What you have to do: All entries must be given again in full, exactly as they were supplied.
── Available data ──
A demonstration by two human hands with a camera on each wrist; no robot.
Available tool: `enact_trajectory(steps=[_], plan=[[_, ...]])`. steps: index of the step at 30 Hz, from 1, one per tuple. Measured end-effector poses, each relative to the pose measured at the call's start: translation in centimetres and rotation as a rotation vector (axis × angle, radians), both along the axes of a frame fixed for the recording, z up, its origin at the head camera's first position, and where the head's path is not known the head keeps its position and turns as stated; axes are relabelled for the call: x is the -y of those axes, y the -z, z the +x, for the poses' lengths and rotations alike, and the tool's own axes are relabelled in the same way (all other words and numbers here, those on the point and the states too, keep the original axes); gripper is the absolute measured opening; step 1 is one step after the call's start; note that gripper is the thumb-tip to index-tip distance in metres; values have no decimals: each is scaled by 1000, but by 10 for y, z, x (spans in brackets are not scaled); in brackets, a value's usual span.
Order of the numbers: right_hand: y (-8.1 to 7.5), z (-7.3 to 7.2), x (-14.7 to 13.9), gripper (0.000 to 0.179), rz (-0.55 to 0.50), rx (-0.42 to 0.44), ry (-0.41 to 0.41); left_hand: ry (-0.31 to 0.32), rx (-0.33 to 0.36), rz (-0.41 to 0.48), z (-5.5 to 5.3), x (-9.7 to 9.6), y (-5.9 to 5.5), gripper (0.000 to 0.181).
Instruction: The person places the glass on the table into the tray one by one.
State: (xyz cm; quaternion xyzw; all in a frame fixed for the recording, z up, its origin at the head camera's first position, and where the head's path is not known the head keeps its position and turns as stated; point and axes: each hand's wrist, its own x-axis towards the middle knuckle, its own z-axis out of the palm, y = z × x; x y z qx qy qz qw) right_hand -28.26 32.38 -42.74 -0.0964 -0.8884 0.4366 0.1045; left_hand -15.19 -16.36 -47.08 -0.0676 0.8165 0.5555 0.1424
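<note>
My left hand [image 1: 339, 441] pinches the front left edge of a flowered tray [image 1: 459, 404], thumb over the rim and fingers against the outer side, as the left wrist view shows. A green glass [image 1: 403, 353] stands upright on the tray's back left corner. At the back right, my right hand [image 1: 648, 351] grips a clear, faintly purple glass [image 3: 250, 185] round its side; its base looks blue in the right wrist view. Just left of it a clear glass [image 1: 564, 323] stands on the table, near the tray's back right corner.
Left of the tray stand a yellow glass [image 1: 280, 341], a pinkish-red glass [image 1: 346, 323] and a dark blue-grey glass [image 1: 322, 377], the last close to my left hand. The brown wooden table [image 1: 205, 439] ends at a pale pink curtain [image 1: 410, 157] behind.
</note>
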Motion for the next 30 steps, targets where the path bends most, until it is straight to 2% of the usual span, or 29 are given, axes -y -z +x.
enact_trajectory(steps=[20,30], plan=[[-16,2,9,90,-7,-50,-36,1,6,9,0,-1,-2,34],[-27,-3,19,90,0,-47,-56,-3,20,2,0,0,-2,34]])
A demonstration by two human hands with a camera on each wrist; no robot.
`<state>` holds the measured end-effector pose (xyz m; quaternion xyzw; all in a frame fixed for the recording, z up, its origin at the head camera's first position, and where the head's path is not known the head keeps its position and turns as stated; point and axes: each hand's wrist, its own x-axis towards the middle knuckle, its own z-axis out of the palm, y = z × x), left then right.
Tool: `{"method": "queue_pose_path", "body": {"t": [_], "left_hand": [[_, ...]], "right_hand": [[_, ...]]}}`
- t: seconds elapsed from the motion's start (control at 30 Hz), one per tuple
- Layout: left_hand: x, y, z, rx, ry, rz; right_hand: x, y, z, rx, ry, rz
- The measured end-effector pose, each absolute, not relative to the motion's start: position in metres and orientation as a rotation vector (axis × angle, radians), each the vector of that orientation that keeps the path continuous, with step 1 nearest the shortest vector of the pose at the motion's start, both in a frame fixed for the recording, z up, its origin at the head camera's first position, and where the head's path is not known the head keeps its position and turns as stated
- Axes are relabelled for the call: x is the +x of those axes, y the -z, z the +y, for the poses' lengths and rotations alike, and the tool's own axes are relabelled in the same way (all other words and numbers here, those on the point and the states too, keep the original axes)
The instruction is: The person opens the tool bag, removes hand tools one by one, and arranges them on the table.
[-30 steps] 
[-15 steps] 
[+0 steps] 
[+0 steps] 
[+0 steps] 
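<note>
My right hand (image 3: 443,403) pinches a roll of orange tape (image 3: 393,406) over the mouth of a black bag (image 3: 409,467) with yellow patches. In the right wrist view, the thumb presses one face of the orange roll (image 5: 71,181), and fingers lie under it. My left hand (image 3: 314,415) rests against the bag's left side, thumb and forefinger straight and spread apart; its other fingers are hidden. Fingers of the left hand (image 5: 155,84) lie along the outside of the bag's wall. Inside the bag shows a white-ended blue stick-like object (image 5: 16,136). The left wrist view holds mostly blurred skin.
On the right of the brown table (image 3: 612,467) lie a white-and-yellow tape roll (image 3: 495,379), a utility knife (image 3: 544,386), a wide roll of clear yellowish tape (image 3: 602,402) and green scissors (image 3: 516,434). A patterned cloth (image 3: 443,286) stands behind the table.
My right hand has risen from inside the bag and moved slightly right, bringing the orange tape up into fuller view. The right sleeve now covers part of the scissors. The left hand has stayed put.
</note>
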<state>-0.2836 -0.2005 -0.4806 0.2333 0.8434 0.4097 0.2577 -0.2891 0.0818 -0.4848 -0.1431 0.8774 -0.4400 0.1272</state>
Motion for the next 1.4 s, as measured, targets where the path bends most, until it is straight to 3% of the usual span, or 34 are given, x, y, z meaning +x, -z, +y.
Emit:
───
Answer to this problem:
A demonstration by two human hands with a camera on each wrist; no robot.
Available tool: `enact_trajectory(steps=[_], plan=[[_, ...]])`. steps: index of the step at 30 Hz, from 1, one per tuple. Measured end-effector poses, each relative to the pose measured at the call's start: translation in centimetres and rotation as a rotation vector (axis × angle, radians), both along the axes of a frame fixed for the recording, z up, its origin at the head camera's first position, and where the head's path is not known the head keeps its position and turns as stated; axes are relabelled for the call: x is the -y of those axes, y the -z, z the +x, for the poses' lengths and rotations alike, and the tool's own axes are relabelled in the same way (all other words and numbers here, those on the point and the states too, keep the original axes); gripper is the absolute measured opening; step 1 is one step after the call's start; note that gripper is the thumb-tip to index-tip distance in metres; values have no decimals: each is scaled by 1000, but by 10 for y, z, x (spans in brackets are not scaled); in brackets, a value's usual span.
Order of the numbers: right_hand: y (-8.1 to 7.5), z (-7.3 to 7.2), x (-14.7 to 13.9), gripper (0.000 to 0.179), rz (-0.55 to 0.50), rx (-0.42 to 0.44), ry (-0.41 to 0.41); left_hand: ry (-0.31 to 0.32), rx (-0.33 to 0.36), rz (-0.41 to 0.48), z (-5.5 to 5.3), x (-9.7 to 9.6), y (-5.9 to 5.5), gripper (0.000 to 0.181).
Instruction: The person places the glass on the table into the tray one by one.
State: (xyz cm; quaternion xyzw; all in a frame fixed for the recording, z up, its origin at the head camera's first position, and where the head's path is not known the head keeps its position and turns as stated; point and axes: each hand's wrist, its own x-axis towards the middle knuckle, its own z-axis out of the palm, y = z × x; x y z qx qy qz qw) right_hand -28.26 32.38 -42.74 -0.0964 -0.8884 0.4366 0.1045; left_hand -15.19 -16.36 -47.08 -0.0676 0.8165 0.5555 0.1424
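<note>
My left hand [image 1: 339, 441] pinches the front left edge of a flowered tray [image 1: 459, 404], thumb over the rim and fingers against the outer side, as the left wrist view shows. A green glass [image 1: 403, 353] stands upright on the tray's back left corner. At the back right, my right hand [image 1: 648, 351] grips a clear, faintly purple glass [image 3: 250, 185] round its side; its base looks blue in the right wrist view. Just left of it a clear glass [image 1: 564, 323] stands on the table, near the tray's back right corner.
Left of the tray stand a yellow glass [image 1: 280, 341], a pinkish-red glass [image 1: 346, 323] and a dark blue-grey glass [image 1: 322, 377], the last close to my left hand. The brown wooden table [image 1: 205, 439] ends at a pale pink curtain [image 1: 410, 157] behind.
</note>
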Motion for the next 30 steps, targets where the path bends most, until it is straight to 2% of the usual span, or 29 are given, axes -y -z +x.
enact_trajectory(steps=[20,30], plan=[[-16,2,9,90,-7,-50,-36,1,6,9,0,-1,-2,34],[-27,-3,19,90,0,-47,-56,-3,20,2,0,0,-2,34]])
A demonstration by two human hands with a camera on each wrist; no robot.
`<state>` holds the measured end-effector pose (xyz m; quaternion xyzw; all in a frame fixed for the recording, z up, its origin at the head camera's first position, and where the head's path is not known the head keeps its position and turns as stated; point and axes: each hand's wrist, its own x-axis towards the middle knuckle, its own z-axis out of the palm, y = z × x), left then right.
Tool: `{"method": "queue_pose_path", "body": {"t": [_], "left_hand": [[_, ...]], "right_hand": [[_, ...]]}}`
- t: seconds elapsed from the motion's start (control at 30 Hz), one per tuple
- Layout: left_hand: x, y, z, rx, ry, rz; right_hand: x, y, z, rx, ry, rz
- The measured end-effector pose, each absolute, not relative to the motion's start: position in metres and orientation as a rotation vector (axis × angle, radians), each the vector of that orientation that keeps the path continuous, with step 1 nearest the shortest vector of the pose at the motion's start, both in a frame fixed for the recording, z up, its origin at the head camera's first position, and where the head's path is not known the head keeps its position and turns as stated
- Axes are relabelled for the call: x is the +x of those axes, y the -z, z the +y, for the poses' lengths and rotations alike, and the tool's own axes are relabelled in the same way (all other words and numbers here, those on the point and the states too, keep the original axes)
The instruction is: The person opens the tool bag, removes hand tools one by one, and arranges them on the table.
[-30 steps] 
[-15 steps] 
[+0 steps] 
[+0 steps] 
[+0 steps] 
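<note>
My right hand (image 3: 443,403) pinches a roll of orange tape (image 3: 393,406) over the mouth of a black bag (image 3: 409,467) with yellow patches. In the right wrist view, the thumb presses one face of the orange roll (image 5: 71,181), and fingers lie under it. My left hand (image 3: 314,415) rests against the bag's left side, thumb and forefinger straight and spread apart; its other fingers are hidden. Fingers of the left hand (image 5: 155,84) lie along the outside of the bag's wall. Inside the bag shows a white-ended blue stick-like object (image 5: 16,136). The left wrist view holds mostly blurred skin.
On the right of the brown table (image 3: 612,467) lie a white-and-yellow tape roll (image 3: 495,379), a utility knife (image 3: 544,386), a wide roll of clear yellowish tape (image 3: 602,402) and green scissors (image 3: 516,434). A patterned cloth (image 3: 443,286) stands behind the table.
My right hand has risen from inside the bag and moved slightly right, bringing the orange tape up into fuller view. The right sleeve now covers part of the scissors. The left hand has stayed put.
</note>
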<state>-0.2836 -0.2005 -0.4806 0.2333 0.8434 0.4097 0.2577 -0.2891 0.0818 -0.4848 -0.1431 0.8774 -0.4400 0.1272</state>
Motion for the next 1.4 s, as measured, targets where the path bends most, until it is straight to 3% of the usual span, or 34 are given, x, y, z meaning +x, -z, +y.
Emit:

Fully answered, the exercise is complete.